Members of ATID packaged linens for the Dallas Furniture Bank.

Spokes for Folks drew a large group of volunteers. Most of these girls attend The Hockaday School and were encouraged to participate by Sara Satinsky.

Positive placemats were one of three projects for Lemons to Aid.

Cory Zack gets in the spirit at the Spokes for Folks venue.

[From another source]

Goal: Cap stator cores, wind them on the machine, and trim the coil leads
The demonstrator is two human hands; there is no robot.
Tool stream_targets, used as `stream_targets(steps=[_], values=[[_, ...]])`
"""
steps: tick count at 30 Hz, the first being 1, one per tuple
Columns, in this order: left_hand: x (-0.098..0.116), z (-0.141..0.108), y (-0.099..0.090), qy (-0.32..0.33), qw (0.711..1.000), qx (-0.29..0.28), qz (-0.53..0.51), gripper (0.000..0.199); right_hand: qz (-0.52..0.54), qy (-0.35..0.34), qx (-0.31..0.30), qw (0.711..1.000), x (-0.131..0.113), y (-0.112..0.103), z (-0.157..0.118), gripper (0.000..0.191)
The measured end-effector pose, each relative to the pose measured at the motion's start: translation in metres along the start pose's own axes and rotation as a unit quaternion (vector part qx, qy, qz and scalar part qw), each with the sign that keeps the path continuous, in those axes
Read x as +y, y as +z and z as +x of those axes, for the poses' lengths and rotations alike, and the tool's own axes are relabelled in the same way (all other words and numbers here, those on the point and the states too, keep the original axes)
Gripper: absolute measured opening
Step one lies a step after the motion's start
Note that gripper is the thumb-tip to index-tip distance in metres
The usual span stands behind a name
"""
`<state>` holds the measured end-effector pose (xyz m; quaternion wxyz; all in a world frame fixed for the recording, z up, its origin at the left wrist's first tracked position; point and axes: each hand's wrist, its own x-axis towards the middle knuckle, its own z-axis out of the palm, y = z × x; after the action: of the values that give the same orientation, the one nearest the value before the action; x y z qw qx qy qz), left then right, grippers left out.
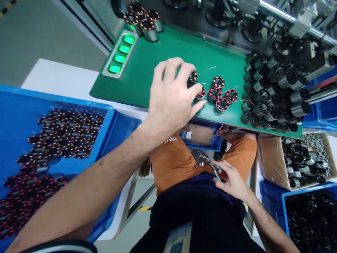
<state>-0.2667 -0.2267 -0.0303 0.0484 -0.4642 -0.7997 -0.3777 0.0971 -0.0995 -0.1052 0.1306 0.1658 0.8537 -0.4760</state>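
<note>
Left hand (172, 92): held palm down above the green mat (171, 49), fingers curled and thumb spread; whether anything is gripped cannot be told.
Right hand (232, 179): closed around the blue handles of pliers (218, 173), which are held over the lap.
Stators by the left hand: two are seen on the mat at its fingertips, a copper-wound one (193, 76) and a red-wound one (201, 94), both partly covered.
Cluster of four (221, 104): grouped just right of these, with thin wire ends left sticking out.
Bare cores (272, 93): packed and stacked at the mat's right end.
Button panel (119, 55): set at the mat's left, four green buttons lit.
Copper-wound group (149, 30): stood beside the panel's far end.
Blue tray (106, 124): placed at left, filled with copper-wound and red-wound stators.
Carton (272, 160): placed at right, loaded with metal parts.
Blue bin (272, 200): set below it, filled with black parts.
Machine (219, 14): mounted behind the mat.
</note>
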Motion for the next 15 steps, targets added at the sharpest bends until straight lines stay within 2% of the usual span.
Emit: stream_targets(steps=[3, 6, 9, 11, 13, 15], values=[[0.001, -0.007, -0.002, 0.046, 0.996, 0.051, 0.052, 0.038, 0.027, 0.002, 0.043, 0.999, 0.011, 0.001, -0.011, 0.061], [0.035, -0.028, -0.018, 0.106, 0.985, 0.118, 0.066, 0.027, 0.056, -0.004, 0.090, 0.994, 0.006, 0.001, -0.017, 0.056], [0.083, -0.056, -0.028, 0.085, 0.993, 0.072, -0.044, 0.015, 0.086, -0.018, 0.122, 0.989, -0.021, -0.009, -0.020, 0.060], [0.103, -0.072, -0.027, 0.066, 0.992, 0.064, -0.085, 0.012, 0.105, -0.061, 0.136, 0.983, -0.045, -0.020, -0.018, 0.061], [0.109, -0.086, -0.020, 0.065, 0.991, 0.078, -0.088, 0.014, 0.120, -0.110, 0.146, 0.976, -0.066, -0.031, -0.012, 0.064], [0.104, -0.097, -0.012, 0.075, 0.990, 0.086, -0.081, 0.023, 0.127, -0.133, 0.139, 0.973, -0.080, -0.038, -0.004, 0.068]])
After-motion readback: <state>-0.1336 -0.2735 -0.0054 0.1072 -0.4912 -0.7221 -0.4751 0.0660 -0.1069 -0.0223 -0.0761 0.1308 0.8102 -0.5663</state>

Levine Academy fifth graders volunteered to spruce up the Ian Jacoby Memorial Garden. From left, Sophie Cussman, Shani Israel, Ethan Eisenberg, Matthew Stevens, Jaren Lewison, Sam Eisenberg and Alexander Murphy

Three generations of volunteers at Tiferet: Debbie Smith, Carolyn Smith and Hanna Lambert

At the Lemons to Aid venue, even the youngest volunteers contributed to making potted plants that were later donated to an assisted living facility.

Craig Eidelman delivered books to residents at the Legacy Willowbend

Project Leader Jared Green gets busy painting partitions for the Austin Street Shelter. The bright partitions were already in use at presstime. | Photo by Trevor Kobrin

This group of volunteers helped assemble busy books to help patients pass the time while waiting in the ER at Children’s Medical Center of Dallas.